** TASK DESCRIPTION **
Once you find the line with "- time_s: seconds" in the data that follows, repeat it and every line after it exactly, through the line with "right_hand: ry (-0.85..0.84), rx".

** INFORMATION SHOWN **
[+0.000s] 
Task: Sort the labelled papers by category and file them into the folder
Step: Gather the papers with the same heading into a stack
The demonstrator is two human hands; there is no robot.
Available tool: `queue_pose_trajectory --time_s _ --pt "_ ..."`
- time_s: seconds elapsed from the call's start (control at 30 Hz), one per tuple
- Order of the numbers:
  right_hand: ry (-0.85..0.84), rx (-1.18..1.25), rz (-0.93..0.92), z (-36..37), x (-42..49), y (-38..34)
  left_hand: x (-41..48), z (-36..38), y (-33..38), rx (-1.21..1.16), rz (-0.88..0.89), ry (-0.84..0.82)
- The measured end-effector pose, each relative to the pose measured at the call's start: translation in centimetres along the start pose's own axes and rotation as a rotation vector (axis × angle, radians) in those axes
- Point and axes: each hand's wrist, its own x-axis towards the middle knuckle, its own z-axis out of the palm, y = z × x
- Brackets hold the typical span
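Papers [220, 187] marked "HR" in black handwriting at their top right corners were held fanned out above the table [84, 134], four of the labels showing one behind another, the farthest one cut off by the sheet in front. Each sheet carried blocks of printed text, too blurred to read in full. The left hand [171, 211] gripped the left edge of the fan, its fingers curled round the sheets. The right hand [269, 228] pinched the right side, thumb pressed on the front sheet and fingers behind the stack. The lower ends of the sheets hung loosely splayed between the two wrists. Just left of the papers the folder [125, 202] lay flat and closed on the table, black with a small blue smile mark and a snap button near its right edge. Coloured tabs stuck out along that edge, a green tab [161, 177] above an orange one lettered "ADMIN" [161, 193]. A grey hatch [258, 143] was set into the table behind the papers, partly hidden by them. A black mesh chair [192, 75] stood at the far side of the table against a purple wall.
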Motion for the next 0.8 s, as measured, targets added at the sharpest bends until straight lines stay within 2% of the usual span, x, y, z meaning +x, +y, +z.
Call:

** RESULT FOR THIS TASK **
- time_s: seconds elapsed from the call's start (control at 30 Hz), one per tuple
- Order of the numbers:
  right_hand: ry (-0.85..0.84), rx (-1.18..1.25), rz (-0.93..0.92), z (-36..37), x (-42..49), y (-38..34)

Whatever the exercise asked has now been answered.